Omnix Medical Ltd, based in Israel, has raised $25 million from a Series C funding round to accelerate development of a pipeline of antimicrobials directed against multidrug-resistant infections. Announced on 15 October, the financing was co-led by Harel Insurance & Finance Group, one of Israel’s largest financial institutions, and the European Innovation Council Fund, a venture initiative of the European Commission under the Horizon Europe research programme.
Tubulis GmbH, a German company with a portfolio of antibody-drug conjugates, has raised €308 million in a Series C financing round in what is being described as the largest C round for a European biotechnology company and the biggest financing globally for a private ADC developer. Announced on 15 October, the round was led by Venrock Healthcare Capital Partners with participation from additional new investors Wellington Management and Ascenta Capital.
Bristol Myers Squibb Co has stepped up its commitment to cell therapies with plans to spend $1.5 billion to acquire a Cambridge, Massachusetts biotech which is developing a medicine to reprogramme the immune system and treat autoimmune diseases. Orbital’s lead product, OTX-201, is an in vivo chimeric antigen receptor (CAR) T cell therapy that is being developed using ribonucleic acid (RNA) technology. The preclinical product consists of a circular RNA that encodes a CAR which targets cells expressing CD19, a B cell specific antigen.
AstraZeneca Plc has become the second global pharmaceutical company to sign an agreement with the Trump Administration to lower the prices of its medicines sold in the US. In parallel it will increase its manufacturing presence in the country and upgrade its share listing. Pfizer Inc signed a similar agreement with the government on 30 September. The deals are applications of the World Trade Organization’s most-favoured nation principle (MFN) under which favourable terms of trade, like lower tariffs, extended to one country are granted to other WHO members as well.
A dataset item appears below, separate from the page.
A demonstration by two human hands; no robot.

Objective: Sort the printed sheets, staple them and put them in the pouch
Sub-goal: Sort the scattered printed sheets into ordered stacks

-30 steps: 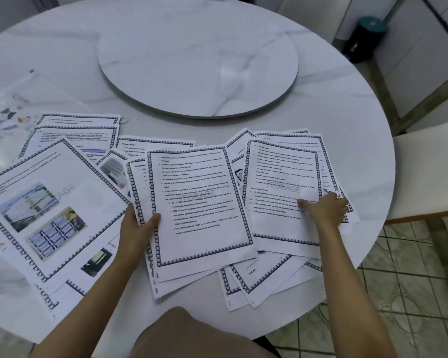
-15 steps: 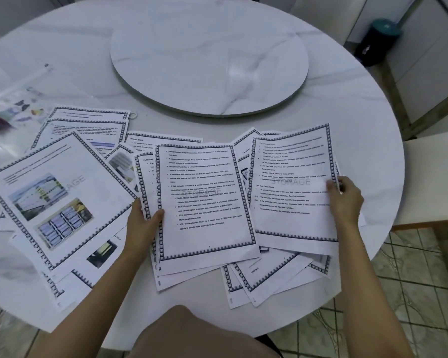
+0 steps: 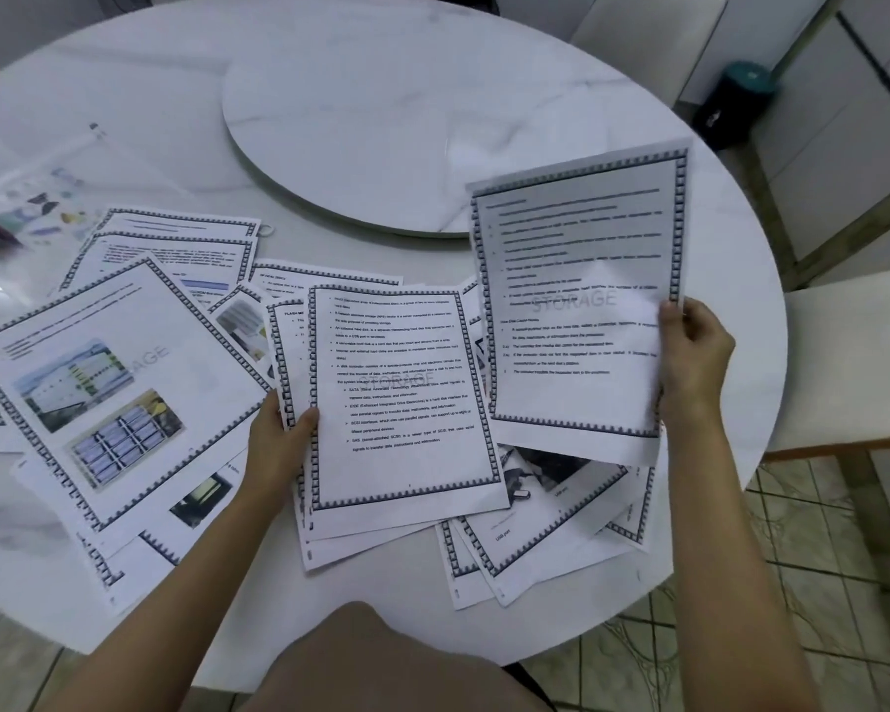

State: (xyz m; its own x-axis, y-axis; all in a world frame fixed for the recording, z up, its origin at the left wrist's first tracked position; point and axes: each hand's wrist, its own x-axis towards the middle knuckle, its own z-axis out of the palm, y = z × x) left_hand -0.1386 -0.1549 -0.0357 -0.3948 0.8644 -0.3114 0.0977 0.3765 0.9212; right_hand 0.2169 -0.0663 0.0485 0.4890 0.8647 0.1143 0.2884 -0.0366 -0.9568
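One at a time: pinched raised text sheet [image 3: 576, 310] with right hand [image 3: 694, 352] near tabletop's [image 3: 725, 238] right edge, gripped middle stack [image 3: 407, 403] with left hand [image 3: 278, 444]. Needed heading read before placing.

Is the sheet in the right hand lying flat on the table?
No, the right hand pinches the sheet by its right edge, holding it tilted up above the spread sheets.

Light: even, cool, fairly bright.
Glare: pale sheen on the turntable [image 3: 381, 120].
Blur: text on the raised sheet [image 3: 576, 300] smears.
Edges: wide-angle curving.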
Genmab A/S is to take over the Dutch company Merus NV for $8 billion in one of the largest European biotech transactions to date, giving it new tools for treating a host of cancers. Merus has a portfolio of bispecific and trispecific antibodies which are recombinant molecules that bind to one or more targets at the same time. The company has one marketed product, Bizengri (zenocutuzumab), which has been approved for non-small cell lung and pancreatic cancers, and a second, petosemtamab, which is in development for head and neck and colorectal cancers.
Restructuring across the biotech industry has resulted in decisions by three companies to end programmes in cell therapy after investing heavily in the sector for several years. On 30 September, Heartseed Inc of Japan announced that partner Novo Nordisk A/S, was ending a collaboration to create a stem cell-based therapy for heart failure. In separate announcements on 1 October, Takeda Pharmaceutical Co Ltd of Japan and Galapagos NV of the Netherlands announced plans to discontinue or divest cell therapy progammes in cancer.
An Italian university, hospital, and biotech and diagnostic companies, have joined forces to develop new treatments for lung cancer patients targeting the human epidermal growth factor receptor 3 (HER3). The collaboration is expected to identify HER3-positive circulating tumour cells with the goal of developing targeted therapies for the disease. It includes the Sant’Andrea Hospital in Rome, the Department of Clinical and Molecular Medicine at Sapienza University, also in Rome, the biotech company Takis Srl, and the diagnostics company Tethis SpA.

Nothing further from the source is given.